He raised his eyebrows in a challenge. “May I see you in my office, Ms. Martin.” It was worded like a question, but it was a command. He saw her bite at her pink lower lip as if to still its quaking. He felt a surge of satisfaction at her subtle show of nerves. She looked much younger than her twenty-four years at that moment. Her figure seemed especially slight in her white chef’s jacket and loose black pants, her face appearing dewy and freshly scrubbed. For some reason, the vision of her youthful, glowing beauty combined with her competent manner sent him into a higher pitch of rage and helplessness.
H
e was going to have to handle her, once and for all. Unfortunately, she couldn’t be dealt with like just any beautiful woman. No, she’d been right about her cutting ability. Elise sliced to the bone.
“It’s not really a good time—”
“Get into my office this second before I drag you there, Elise.”
All the chopping sounds ceased again, although Evan and Javier kept their heads lowered. The remaining color in Elise’s cheeks faded.
“Lucien.”
His heart jumped. He glanced around at the sound of the crisp, unexpected voice. Ian Noble stood with his hand holding the kitchen door open.
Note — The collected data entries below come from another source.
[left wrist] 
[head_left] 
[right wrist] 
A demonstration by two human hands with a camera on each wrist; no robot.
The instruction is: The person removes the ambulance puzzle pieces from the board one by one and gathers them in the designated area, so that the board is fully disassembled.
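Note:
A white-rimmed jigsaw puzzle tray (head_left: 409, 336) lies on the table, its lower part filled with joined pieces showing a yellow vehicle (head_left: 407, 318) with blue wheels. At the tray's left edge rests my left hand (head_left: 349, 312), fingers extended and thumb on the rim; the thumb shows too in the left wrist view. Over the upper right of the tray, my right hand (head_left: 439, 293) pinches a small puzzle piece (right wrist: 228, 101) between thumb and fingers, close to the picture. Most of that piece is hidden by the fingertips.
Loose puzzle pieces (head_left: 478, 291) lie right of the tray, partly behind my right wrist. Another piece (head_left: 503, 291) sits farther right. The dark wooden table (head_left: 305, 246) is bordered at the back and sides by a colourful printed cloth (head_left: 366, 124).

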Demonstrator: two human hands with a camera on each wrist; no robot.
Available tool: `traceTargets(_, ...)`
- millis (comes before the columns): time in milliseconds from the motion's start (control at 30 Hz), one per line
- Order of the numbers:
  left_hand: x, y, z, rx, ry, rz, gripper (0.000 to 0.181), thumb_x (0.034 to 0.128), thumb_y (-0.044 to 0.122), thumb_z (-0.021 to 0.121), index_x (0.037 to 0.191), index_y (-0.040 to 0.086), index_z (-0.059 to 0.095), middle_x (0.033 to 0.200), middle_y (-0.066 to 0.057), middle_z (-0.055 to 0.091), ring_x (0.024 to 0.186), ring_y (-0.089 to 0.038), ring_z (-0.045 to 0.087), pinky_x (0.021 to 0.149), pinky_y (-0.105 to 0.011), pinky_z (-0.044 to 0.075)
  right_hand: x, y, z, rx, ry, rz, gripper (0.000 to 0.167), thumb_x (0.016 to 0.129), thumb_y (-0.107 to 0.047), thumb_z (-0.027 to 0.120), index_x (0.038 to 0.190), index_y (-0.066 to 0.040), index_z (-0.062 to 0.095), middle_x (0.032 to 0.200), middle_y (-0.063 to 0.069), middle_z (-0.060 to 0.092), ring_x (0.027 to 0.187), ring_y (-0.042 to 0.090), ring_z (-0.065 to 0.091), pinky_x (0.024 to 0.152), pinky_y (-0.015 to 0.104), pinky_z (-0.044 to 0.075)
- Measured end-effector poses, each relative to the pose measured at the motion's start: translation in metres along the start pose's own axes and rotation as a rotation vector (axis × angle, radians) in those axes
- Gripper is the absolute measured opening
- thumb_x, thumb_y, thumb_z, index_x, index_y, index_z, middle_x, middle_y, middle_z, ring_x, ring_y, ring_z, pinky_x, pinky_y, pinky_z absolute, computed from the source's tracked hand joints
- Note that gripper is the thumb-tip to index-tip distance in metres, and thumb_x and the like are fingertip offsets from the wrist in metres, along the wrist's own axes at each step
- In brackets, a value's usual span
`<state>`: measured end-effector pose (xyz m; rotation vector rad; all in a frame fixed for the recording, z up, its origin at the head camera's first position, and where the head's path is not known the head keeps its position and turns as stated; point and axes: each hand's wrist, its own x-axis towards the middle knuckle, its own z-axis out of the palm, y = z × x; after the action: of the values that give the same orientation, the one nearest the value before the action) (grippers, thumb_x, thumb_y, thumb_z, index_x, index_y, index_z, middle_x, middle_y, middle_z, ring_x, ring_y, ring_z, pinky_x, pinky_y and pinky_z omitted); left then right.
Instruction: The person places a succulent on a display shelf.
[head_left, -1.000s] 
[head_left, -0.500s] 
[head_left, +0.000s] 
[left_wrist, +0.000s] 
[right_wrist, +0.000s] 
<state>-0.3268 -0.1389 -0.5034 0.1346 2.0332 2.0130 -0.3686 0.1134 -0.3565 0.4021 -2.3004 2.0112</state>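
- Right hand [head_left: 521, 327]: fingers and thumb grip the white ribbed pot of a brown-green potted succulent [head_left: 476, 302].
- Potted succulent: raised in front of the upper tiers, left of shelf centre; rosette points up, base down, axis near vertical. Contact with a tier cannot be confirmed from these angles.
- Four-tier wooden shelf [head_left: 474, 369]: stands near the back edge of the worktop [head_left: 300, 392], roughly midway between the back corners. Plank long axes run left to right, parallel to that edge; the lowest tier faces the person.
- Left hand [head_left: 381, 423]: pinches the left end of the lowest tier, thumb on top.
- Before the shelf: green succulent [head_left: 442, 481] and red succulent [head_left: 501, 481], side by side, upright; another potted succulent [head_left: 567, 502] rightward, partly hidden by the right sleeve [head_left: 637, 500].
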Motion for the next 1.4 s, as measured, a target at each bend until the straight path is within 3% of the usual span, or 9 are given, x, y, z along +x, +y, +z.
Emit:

“Ian, what can I do for you?” he said smoothly. It wasn’t unusual for Ian to stop by and see him—Ian owned the tower where Fusion was housed after all. It was just that his presence there today was highly inconvenient. From the corner of his eye, he noticed Elise set down the saucepan. He sensed her focused attention, ratcheting up his anxiety.
“I wanted to stop by to tell you that I won’t be able to meet you for our fencing appointment tomorrow afternoon.”
Lucien nodded. “Going out of town?”
“No, there’s something very important I’m considering buying for Francesca,” Ian said, referring to his very lovely artist girlfriend, Francesca Arno. “It takes a bit more research and thought than the common gift.” Lucien rapidly took note of his friend’s distracted air.
“You’re not going to rely on Lin’s shopping expertise?” he teased. Lin was Ian’s exceptionally talented executive assistant.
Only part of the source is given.